Because here in Israel is very poor public transport (all people have a car, but I and my boyfriend haven't - we haven't driving licence, in Czech Republic it's not such necessary thing), we bought bikes. And I teached my doggies to ride in a basket.




























Of course with treats...









Dance is little bit groomed for summer...


















And some necessary playing 


















More here:
https://plus.google.com/u/0/photos/...ms/5869958175707560865?authkey=CPbHrLKvvu2CLw


----------



## julietcr1 (Nov 10, 2012)

Thanks for sharing, your mpoo look so happy to bike with you!


----------



## Chagall's mom (Jan 9, 2010)

*Zmyjka*: I think you could teach a poodle _anything!_ You are such a wonderful trainer!! Love seeing you bicycling with poodles on-board. Great exercise for you, great entertainment for Loki and Dance, _and _ all who see you whizzing by! What a fun sight to see!


----------



## Zmyjka (Sep 16, 2012)

Qarza said:


> I like to see the dogs riding in the baskets. I have been thinking of getting a front basket for my bike. was wondering if two toys might fit in one basket. Maybe I will take te dogs to bike shop before I buy the baskets.
> 
> 
> Sent from Petguide.com App


I thing they can fit, but question is if they will feel comfortable so close to each other. They will need some place to keep a balance. But if they haven't problem to sleep with close contact or to travel in one pet crate, they probably manage it.


----------



## Travis (Sep 10, 2012)

Thanks for MORE AMAZING PHOTOS! You really have amazing little dogs and you spend so much time with them. Love seeing all the outings and how much you are involved with them each and every day. Those are some very lucky dogs. How long did it take Loki to become so amazing at agility??? You, Loki, and Dance are some great inspiration for me!


----------



## Zmyjka (Sep 16, 2012)

Travis said:


> Thanks for MORE AMAZING PHOTOS! You really have amazing little dogs and you spend so much time with them. Love seeing all the outings and how much you are involved with them each and every day. Those are some very lucky dogs. How long did it take Loki to become so amazing at agility??? You, Loki, and Dance are some great inspiration for me!
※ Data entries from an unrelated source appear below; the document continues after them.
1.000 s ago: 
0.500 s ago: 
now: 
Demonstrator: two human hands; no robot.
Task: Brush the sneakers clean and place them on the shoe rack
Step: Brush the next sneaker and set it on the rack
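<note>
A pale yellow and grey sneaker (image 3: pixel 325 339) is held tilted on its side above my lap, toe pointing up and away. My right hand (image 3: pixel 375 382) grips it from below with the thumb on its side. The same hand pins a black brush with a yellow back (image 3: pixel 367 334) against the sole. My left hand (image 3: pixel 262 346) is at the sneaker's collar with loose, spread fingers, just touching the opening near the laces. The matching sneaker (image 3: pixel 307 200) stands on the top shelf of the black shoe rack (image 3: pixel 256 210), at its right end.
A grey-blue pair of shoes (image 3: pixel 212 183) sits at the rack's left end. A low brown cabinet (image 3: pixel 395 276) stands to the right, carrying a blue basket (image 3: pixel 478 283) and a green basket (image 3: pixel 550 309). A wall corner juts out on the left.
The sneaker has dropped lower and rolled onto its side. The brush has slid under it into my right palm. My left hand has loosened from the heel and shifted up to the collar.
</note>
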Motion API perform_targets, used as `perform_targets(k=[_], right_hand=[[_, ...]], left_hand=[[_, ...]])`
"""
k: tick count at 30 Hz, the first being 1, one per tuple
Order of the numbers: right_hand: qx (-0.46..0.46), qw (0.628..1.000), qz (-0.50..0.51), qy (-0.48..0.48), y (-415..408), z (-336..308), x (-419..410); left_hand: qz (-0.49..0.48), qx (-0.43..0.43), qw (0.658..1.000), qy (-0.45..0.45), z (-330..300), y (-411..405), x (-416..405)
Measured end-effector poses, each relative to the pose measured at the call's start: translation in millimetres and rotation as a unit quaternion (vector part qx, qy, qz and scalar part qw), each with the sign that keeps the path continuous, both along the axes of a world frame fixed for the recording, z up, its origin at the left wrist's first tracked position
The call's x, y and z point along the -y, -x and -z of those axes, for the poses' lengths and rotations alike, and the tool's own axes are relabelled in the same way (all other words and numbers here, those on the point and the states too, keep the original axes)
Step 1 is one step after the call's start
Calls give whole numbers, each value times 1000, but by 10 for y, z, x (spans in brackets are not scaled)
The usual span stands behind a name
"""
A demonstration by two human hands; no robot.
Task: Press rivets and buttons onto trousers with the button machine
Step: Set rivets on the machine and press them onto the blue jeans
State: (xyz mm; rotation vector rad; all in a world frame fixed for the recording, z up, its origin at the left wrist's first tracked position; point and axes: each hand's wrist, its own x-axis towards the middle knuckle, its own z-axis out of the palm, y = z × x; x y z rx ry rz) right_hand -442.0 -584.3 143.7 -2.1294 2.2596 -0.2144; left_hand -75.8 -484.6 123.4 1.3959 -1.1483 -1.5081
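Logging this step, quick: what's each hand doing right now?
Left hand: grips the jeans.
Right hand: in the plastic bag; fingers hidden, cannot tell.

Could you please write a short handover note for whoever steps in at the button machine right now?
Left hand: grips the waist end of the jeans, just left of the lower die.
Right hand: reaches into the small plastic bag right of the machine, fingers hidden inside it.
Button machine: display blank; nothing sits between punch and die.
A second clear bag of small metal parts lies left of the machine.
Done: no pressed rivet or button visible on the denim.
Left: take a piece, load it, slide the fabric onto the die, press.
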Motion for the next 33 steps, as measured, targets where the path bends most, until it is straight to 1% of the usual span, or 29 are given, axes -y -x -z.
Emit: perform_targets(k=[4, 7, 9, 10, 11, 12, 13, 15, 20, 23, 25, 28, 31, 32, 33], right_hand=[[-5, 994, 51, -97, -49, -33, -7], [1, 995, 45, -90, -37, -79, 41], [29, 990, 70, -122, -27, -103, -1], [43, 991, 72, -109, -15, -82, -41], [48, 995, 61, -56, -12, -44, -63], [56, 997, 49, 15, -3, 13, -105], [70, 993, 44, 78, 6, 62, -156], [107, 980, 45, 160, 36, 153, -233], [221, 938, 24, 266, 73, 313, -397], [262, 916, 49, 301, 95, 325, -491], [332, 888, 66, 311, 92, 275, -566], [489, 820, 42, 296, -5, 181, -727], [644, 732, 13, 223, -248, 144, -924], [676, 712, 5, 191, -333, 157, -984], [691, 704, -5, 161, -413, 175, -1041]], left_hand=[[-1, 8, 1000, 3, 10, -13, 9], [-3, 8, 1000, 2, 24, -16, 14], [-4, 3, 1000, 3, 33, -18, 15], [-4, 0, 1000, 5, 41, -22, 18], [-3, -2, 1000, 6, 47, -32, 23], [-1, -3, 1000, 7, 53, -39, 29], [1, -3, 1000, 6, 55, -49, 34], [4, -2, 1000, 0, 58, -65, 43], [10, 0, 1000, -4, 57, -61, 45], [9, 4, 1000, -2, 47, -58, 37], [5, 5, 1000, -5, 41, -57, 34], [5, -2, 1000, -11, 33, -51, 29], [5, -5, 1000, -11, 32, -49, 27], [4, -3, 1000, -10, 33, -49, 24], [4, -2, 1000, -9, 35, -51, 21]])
We have started with agility when he was about 7 months and now he is about 22 months, so now its more than year since we started training. But mostly it was about me - I have to learn how to move and how to lead him, he is really natural talent


----------



## fairhavenmagick (Jan 19, 2011)

What a great way to get around! I bet you get so many people stopping to look at you guys. Love it.


----------



## plr (Oct 20, 2012)

Once again, beautiful pictures. I love looking at pictures of Loki and Dance. They looking like they are enjoying riding on the bikes.


----------



## MollyMuiMa (Oct 13, 2012)

What a wonderful life your Poodles have! Your bond with them is so incredible, and how you document it is so beautiful! Thank You for sharing......


----------